Depuis l’attentat du journal le 7 janvier, qui a causé la mort de douze personnes, les hommages des auteurs de bande dessinée affluent du monde entier.
« Le dessin, lui, est éternel et, dans nos coeurs, les dessinateurs disparus de « Charlie Hebdo » le
seront toujours aussi », a notamment communiqué le Festival international de la bande dessinée d’Angoulême dès mercredi. « Je suis effondré, j’ai reçu cette nouvelle comme vous tous en pleine poire, je ressens à peu près les mêmes choses que j’ai pu ressentir le 11 septembre lors des attentats de New-York, j’ai l’impression qu’il y aura un avant et un après 7 janvier » a déclaré Philippe Geluck. Tomi Ungerer s’est dit lui « totalement bouleversé, je ne trouve pas les mots.
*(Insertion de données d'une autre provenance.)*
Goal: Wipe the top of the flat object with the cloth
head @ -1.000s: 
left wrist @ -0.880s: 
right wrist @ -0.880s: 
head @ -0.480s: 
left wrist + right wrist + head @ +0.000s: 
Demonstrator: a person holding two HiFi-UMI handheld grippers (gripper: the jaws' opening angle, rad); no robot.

Ca m’a touché moi, comme ça devrait toucher chaque personne imbue de liberté. On te liquide pour des dessins ou des écrits, il faudra un bout de temps pour digérer ça ».
« On pensait leur rire inattaquable, intouchable. On est dans l’obscurantisme absolu. Ils ont été exécutés pendant la conférence de rédaction, au moment où les idées fusaient, dans ce travail collectif. Ils étaient sur la marche du monde, c’était des vigies.